AIMS: Using optical coherence tomography angiography (OCTA) to characterise microvascular changes in the retinal plexuses and choriocapillaris (CC) of patients with MYO7A and USH2A mutations and correlate with genotype, retinal structure and function. METHODS: Twenty-seven patients with molecularly confirmed USH2A (n=21) and MYO7A (n=6) mutations underwent macular 6×6 mm OCTA using the AngioVue.

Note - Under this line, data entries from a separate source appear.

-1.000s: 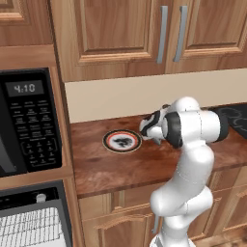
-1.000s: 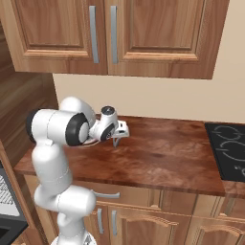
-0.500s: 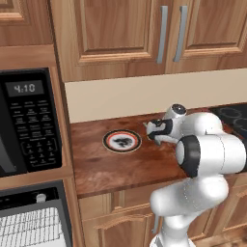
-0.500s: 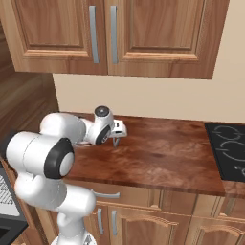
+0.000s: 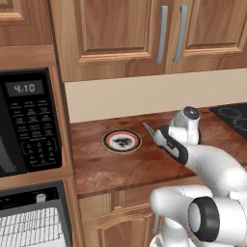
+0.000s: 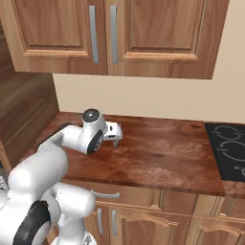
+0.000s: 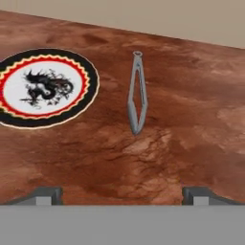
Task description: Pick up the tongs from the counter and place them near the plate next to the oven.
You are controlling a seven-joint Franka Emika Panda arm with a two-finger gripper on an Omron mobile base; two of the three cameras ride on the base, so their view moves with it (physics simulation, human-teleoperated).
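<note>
The grey tongs [image 7: 137, 93] lie flat on the reddish-brown counter [image 7: 191, 119], just right of the round plate [image 7: 45, 88] with its red ring and dark centre. My gripper [image 7: 122, 194] hovers over the counter short of the tongs, open, nothing between its fingertips [image 7: 45, 195]. In the left base view the tongs [image 5: 148, 129] lie right of the plate [image 5: 122, 141], and the black oven [image 5: 29, 120] stands to the left of the counter [image 5: 125, 166]. The right base view has the gripper [image 6: 115, 139] pointing down over the counter [image 6: 162, 153].
A black cooktop [image 5: 234, 113] [image 6: 229, 148] is set into the counter at the right. Wooden wall cabinets [image 5: 144, 34] hang above. The oven's wire rack [image 5: 29, 226] shows at the lower left. My own arm [image 5: 207, 164] lies low across the counter's front.
The arm's elbow has swung down and forward, towards the cameras. The hand has stayed beside the plate, open. The tongs lie still on the counter.
</note>
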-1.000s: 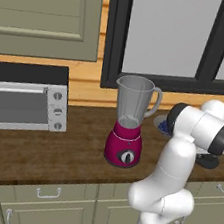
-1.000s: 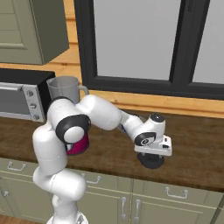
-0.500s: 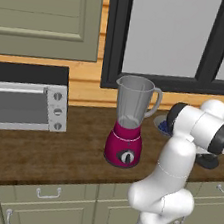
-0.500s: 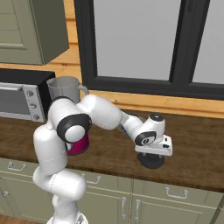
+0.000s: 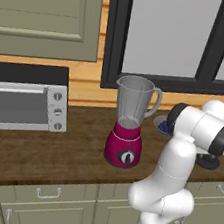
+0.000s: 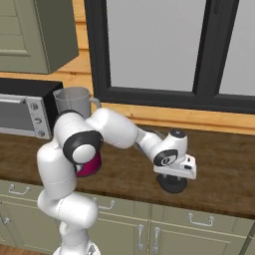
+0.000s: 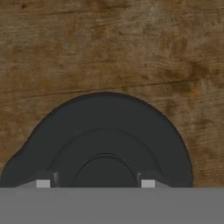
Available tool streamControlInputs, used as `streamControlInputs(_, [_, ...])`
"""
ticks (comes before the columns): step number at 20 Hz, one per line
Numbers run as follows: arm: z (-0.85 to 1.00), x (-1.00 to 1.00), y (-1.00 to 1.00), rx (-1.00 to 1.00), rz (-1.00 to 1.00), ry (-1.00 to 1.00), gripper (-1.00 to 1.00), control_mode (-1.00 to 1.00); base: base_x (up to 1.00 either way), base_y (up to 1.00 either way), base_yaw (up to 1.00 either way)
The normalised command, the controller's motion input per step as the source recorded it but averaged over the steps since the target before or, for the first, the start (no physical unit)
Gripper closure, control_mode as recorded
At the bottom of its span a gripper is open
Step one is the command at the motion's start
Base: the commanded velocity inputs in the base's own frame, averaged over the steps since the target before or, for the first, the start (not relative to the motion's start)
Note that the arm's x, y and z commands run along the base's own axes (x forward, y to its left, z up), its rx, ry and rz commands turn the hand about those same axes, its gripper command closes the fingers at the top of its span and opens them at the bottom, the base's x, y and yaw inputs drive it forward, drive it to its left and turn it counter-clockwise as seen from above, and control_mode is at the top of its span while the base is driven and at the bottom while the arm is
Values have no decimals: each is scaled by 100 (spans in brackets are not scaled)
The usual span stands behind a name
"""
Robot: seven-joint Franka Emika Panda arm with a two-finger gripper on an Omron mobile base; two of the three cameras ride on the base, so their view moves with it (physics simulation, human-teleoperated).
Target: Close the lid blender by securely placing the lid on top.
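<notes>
The lid (image 7: 105,127) is a dark round cap lying flat on the wooden counter (image 7: 109,48), right of the blender. My gripper (image 7: 95,183) points straight down over it, and its fingertips (image 7: 43,183) stand on either side of the lid's raised centre. Whether they press on it is not clear. From the right base view, the gripper (image 6: 173,177) sits right on top of the lid (image 6: 172,188). The blender (image 5: 129,124) has a magenta base and an uncovered clear jar, and it stands left of the arm. Its jar (image 6: 72,99) peeks out behind the arm's shoulder.
A silver toaster oven (image 5: 21,104) stands at the left of the counter (image 5: 36,159). Behind the arm, a shallow bowl of blue berries (image 5: 161,125) sits near the wall. Cabinets hang above, and a dark-framed window (image 6: 159,45) rises behind the counter.
The arm and the lid stay where they were. No move of the fingers shows in the base views.
</notes>
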Motion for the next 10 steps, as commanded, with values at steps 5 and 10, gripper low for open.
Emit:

Heidelberg spectral-domain OCT scans and MAIA microperimetry were also performed, the preserved ellipsoid zone (EZ) band width and mean macular sensitivity (MS) were recorded. OCTA of the inner retina, superficial capillary plexus (SCP), deep capillary plexus (DCP) and CC were analysed. Vessel density (VD) was calculated from the en face OCT angiograms of retinal circulation. RESULTS: Forty-eight eyes with either USH2A (n=37, mean age: 34.4±12.2 years) or MYO7A (n=11, mean age: 37.1±12.4 years), and 35 eyes from 18 age-matched healthy participants were included. VD was significantly decreased in the retinal circulation of patients with USH2A and MYO7A mutations compared with controls (p<0.001). Changes were observed in both the SCP and DCP, but no differences in retinal perfusion were detected between USH2A and MYO7A groups. No vascular defects were detected in CC of the USH2A group, but peripheral defects were detected in older MYO7A patients from the fourth decade of life. VD in the DCP showed strong association with MS and EZ width (Spearman's rho =0.64 and 0.59, respectively, p<0.001). CONCLUSION: OCTA was able to detect similar retinal microvascular changes in patients with USH2A and MYO7A mutations. The CC was generally affected in MYO7A mutations. OCT angiography may further enhance our understanding of inherited eye diseases and their phenotype-genotype associations.

Type: Article
Title: Characterisation of microvascular abnormalities using OCT angiography in patients with biallelic variants in USH2A and MYO7A
Location: England
Open access status: An open access version is available from UCL Discovery
DOI: 10.1136/bjophthalmol-2019-314243
Publisher version: http://dx.doi.org/10.1136/bjophthalmol-2019-314243
Language: English
Additional information: This version is the author accepted manuscript. For information on re-use, please refer to the publisher’s terms and conditions.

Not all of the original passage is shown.